Thank you for your inspiration. There are so many miracles every second, every minute, every hour of the day…all over this beautiful planet. This miracle, called Ari, is one to treasure and joyfully embrace in all our hearts. Each miracle in itself is precious. This miracle is beyond precious in that it is told to us all in such a loving and devotional way. Namaste
Hi Mike,
A wonderful post!
Here’s hoping we get to see you guys sometime around the Holidays!
Best to you, Erica, Ari and Lexi!
Margot
Dr. Jim Lock is our families’ hero as well! He has saved our son not once but twice!
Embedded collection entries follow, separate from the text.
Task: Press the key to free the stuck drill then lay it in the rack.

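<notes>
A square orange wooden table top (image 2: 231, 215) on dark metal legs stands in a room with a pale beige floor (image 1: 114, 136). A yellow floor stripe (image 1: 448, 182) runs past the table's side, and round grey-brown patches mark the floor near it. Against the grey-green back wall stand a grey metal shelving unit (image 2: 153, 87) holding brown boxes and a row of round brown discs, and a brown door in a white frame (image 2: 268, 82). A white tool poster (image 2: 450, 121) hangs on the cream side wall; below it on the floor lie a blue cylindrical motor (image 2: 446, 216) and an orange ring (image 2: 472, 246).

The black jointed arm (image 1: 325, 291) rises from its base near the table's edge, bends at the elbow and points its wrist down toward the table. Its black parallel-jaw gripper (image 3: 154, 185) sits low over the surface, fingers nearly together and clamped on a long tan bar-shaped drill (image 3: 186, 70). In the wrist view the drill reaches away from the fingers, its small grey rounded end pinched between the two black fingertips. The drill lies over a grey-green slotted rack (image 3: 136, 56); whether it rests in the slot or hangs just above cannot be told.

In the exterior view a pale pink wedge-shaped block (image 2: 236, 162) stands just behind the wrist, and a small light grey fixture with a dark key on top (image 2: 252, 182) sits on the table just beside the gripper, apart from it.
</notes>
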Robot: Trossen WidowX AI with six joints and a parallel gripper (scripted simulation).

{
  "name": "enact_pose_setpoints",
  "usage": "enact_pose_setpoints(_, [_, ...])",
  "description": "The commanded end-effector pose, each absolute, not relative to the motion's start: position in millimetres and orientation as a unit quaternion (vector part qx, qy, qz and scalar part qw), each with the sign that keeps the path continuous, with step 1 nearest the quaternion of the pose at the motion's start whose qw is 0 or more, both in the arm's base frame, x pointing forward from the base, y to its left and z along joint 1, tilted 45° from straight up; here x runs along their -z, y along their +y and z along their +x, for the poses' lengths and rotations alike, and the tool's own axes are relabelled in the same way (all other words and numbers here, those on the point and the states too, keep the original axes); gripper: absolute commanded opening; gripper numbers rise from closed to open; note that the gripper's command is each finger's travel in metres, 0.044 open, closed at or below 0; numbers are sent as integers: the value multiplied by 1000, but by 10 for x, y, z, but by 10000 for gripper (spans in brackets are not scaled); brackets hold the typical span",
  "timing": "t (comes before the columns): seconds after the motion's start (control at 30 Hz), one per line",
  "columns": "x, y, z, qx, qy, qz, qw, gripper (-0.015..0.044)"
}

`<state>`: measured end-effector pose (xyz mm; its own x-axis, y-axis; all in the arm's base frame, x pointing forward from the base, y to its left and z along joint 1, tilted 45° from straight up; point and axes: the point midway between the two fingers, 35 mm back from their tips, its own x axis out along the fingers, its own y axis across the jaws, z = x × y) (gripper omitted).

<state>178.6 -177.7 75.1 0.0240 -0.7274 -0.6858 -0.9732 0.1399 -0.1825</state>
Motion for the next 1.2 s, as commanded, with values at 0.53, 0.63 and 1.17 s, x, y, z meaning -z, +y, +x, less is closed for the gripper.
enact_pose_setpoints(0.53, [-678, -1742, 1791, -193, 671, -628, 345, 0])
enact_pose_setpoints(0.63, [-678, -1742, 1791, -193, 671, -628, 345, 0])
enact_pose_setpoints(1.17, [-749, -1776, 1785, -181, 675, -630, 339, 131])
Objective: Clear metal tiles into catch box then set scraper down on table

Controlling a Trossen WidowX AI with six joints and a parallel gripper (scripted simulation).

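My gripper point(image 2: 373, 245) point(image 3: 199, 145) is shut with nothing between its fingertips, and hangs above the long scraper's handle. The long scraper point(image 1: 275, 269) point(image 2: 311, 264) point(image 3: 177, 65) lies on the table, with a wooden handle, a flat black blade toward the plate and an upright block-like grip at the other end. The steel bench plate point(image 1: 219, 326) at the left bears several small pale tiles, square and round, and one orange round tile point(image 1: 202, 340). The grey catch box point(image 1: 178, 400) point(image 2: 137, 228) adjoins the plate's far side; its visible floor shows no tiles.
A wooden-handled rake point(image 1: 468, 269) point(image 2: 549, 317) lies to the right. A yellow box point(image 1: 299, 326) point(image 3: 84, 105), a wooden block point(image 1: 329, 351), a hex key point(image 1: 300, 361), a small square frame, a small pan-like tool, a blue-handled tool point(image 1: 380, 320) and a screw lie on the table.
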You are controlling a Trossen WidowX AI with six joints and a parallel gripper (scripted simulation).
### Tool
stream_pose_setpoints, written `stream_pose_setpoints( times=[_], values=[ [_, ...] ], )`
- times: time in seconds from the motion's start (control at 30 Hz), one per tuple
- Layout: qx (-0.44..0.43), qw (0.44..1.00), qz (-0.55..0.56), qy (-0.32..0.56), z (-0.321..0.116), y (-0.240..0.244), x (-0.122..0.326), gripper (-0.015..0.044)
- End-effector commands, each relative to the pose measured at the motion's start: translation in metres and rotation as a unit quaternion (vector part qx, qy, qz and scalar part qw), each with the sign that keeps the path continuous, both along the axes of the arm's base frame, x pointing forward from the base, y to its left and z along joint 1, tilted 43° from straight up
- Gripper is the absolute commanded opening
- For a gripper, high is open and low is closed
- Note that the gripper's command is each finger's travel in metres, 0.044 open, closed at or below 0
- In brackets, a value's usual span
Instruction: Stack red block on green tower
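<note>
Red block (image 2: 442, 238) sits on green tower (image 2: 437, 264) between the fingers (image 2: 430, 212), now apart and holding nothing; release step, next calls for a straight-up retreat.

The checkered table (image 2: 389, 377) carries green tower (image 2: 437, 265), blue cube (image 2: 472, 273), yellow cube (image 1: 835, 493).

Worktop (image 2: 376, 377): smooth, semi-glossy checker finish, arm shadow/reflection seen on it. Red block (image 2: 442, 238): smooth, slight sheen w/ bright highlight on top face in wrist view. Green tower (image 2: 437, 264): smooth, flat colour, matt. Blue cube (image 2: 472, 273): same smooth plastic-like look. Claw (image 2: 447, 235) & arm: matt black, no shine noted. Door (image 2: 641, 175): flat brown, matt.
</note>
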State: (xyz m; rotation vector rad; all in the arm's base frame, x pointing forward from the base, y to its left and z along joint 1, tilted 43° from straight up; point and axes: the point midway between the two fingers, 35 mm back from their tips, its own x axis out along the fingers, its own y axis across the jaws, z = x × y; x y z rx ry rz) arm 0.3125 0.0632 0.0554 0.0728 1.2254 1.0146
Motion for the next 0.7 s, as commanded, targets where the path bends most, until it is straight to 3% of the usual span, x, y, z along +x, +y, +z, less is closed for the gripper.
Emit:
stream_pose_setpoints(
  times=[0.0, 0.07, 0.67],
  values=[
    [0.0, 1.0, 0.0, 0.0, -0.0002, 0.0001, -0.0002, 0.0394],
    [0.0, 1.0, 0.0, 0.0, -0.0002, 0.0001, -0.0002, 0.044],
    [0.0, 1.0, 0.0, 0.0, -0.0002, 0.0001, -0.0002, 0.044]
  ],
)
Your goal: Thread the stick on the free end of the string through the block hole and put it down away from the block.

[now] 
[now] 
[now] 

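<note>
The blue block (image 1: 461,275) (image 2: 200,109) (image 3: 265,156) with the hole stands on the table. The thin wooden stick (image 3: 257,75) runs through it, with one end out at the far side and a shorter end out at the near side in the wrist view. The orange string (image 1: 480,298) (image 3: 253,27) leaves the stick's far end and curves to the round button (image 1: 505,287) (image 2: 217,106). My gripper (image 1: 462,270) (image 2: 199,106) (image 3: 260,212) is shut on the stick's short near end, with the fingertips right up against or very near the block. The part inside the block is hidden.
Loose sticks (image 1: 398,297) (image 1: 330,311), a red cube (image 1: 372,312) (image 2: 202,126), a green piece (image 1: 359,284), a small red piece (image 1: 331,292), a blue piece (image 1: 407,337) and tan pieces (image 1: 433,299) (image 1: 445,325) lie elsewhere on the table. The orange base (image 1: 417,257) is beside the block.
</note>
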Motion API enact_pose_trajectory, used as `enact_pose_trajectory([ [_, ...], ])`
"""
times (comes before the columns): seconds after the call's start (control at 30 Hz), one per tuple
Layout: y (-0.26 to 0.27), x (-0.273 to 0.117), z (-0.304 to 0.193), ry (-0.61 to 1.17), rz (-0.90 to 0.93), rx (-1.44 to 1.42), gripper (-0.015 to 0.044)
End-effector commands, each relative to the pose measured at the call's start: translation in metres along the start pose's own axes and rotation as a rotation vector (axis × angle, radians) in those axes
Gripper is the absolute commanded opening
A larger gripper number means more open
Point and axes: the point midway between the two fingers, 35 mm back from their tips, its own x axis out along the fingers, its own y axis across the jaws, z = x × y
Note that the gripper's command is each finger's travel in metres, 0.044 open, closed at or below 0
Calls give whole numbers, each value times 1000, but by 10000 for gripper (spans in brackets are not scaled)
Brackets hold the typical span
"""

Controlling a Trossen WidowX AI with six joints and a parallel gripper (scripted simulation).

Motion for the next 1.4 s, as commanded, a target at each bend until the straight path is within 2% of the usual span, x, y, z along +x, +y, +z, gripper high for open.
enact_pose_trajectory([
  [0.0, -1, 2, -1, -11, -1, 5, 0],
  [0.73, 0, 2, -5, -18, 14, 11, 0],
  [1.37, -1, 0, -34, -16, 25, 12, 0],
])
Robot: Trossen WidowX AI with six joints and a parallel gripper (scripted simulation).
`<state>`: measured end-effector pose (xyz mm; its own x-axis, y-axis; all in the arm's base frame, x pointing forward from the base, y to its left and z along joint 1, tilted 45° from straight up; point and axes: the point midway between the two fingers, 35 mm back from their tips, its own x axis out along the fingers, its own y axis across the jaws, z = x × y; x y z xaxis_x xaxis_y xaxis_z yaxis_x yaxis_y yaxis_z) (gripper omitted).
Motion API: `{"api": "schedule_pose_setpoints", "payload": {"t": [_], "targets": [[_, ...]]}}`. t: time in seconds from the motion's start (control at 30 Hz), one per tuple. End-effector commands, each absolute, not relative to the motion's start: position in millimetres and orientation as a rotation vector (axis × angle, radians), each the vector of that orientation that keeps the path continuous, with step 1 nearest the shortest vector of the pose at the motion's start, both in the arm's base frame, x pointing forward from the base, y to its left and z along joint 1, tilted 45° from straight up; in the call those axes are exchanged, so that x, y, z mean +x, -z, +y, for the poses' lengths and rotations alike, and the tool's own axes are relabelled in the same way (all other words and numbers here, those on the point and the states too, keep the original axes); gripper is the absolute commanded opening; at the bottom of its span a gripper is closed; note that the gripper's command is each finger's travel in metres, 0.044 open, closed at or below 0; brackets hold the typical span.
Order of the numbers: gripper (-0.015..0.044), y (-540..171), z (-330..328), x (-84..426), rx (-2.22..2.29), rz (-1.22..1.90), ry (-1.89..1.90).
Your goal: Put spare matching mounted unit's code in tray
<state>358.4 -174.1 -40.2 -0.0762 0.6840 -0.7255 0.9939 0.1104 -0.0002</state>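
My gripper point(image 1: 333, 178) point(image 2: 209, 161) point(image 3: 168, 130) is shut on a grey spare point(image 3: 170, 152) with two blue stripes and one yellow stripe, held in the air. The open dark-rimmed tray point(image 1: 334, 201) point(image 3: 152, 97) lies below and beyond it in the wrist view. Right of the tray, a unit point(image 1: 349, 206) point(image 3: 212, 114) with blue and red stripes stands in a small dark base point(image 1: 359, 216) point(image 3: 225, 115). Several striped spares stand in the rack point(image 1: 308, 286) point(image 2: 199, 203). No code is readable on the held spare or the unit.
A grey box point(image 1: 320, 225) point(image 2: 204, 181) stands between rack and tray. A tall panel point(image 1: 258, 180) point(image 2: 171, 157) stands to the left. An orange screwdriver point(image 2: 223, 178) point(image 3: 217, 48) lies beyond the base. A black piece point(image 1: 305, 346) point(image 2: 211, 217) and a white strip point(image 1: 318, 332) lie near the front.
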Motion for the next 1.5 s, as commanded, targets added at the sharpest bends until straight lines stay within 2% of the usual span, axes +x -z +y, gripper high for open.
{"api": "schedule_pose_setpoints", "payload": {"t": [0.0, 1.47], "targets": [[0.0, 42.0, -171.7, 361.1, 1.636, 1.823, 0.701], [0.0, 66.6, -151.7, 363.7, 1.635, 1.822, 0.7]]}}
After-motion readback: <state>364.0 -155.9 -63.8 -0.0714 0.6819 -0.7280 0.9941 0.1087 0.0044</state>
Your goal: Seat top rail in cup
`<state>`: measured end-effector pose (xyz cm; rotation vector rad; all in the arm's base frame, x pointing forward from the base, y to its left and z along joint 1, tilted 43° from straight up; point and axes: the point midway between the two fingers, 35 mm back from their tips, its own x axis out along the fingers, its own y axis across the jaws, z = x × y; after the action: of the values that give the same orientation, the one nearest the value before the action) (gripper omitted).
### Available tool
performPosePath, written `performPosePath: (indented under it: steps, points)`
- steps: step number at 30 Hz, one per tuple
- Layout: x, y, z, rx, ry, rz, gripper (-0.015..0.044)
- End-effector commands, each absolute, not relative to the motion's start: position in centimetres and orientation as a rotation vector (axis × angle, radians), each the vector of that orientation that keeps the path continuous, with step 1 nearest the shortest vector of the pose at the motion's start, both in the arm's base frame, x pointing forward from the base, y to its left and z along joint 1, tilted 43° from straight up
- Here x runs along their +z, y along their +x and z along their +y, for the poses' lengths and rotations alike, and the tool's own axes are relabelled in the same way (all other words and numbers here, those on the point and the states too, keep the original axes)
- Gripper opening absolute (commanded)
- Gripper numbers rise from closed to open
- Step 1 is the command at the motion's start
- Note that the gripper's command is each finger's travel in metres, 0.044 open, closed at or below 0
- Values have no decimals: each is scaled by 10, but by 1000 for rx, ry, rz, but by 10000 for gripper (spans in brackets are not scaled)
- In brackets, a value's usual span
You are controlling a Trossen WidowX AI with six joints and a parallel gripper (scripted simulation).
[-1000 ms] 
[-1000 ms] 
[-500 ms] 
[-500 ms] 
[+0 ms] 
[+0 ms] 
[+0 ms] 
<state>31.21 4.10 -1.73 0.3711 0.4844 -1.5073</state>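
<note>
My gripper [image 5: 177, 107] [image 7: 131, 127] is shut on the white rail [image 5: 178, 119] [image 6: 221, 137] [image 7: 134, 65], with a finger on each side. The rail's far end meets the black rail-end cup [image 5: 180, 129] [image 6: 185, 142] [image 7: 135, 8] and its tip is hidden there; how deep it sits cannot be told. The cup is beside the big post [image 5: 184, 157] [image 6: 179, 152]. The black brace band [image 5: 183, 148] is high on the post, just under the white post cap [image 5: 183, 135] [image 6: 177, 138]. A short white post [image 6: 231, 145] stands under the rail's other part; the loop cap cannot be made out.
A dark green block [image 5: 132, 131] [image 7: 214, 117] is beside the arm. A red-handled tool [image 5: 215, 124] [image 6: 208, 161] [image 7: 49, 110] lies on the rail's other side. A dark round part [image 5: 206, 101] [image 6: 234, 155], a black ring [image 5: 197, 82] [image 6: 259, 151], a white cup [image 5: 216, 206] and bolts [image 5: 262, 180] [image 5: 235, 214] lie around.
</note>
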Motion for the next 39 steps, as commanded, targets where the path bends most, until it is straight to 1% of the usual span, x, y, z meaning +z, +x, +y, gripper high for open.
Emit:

Tears of joy taking the photo trip down memory lane. I suspect there was not a dry eye in the house. I thank God for the gift of words He has given you to speak on behalf of all parents of heart children.
I know this story, and I still am in awe of the entire thing. Ari’s strength and light, you and Erica and your sturdiness and resiliency, your bravery in welcoming a new little love into your family…wow. And brilliant job weaving in Gretsky’s quote! Part of me hopes one day to warrant such an introduction, and the other part hopes that one day, no Dr needs such a lead-in…all these children’s medical challenges having been met and conquered. xoxo
Awesome speech!!! I was just thinking, how come I never get invited to speak or do special events? Oh yeah, cuz I couldn’t rock it like you can!!! Amazing speech, seriously. Thanks for speaking on behalf of all of our heart babies. Great job!!
OMG…Mike, I’m in tears…happy tears for Ari, John, and all the other heart babies who are alive because of the heroes at Boston Children’s Hospital!!!! What a powerful message!!!!!
That’s some speech, Mike. I know you see it the other way around, but Children’s is lucky to have you on board.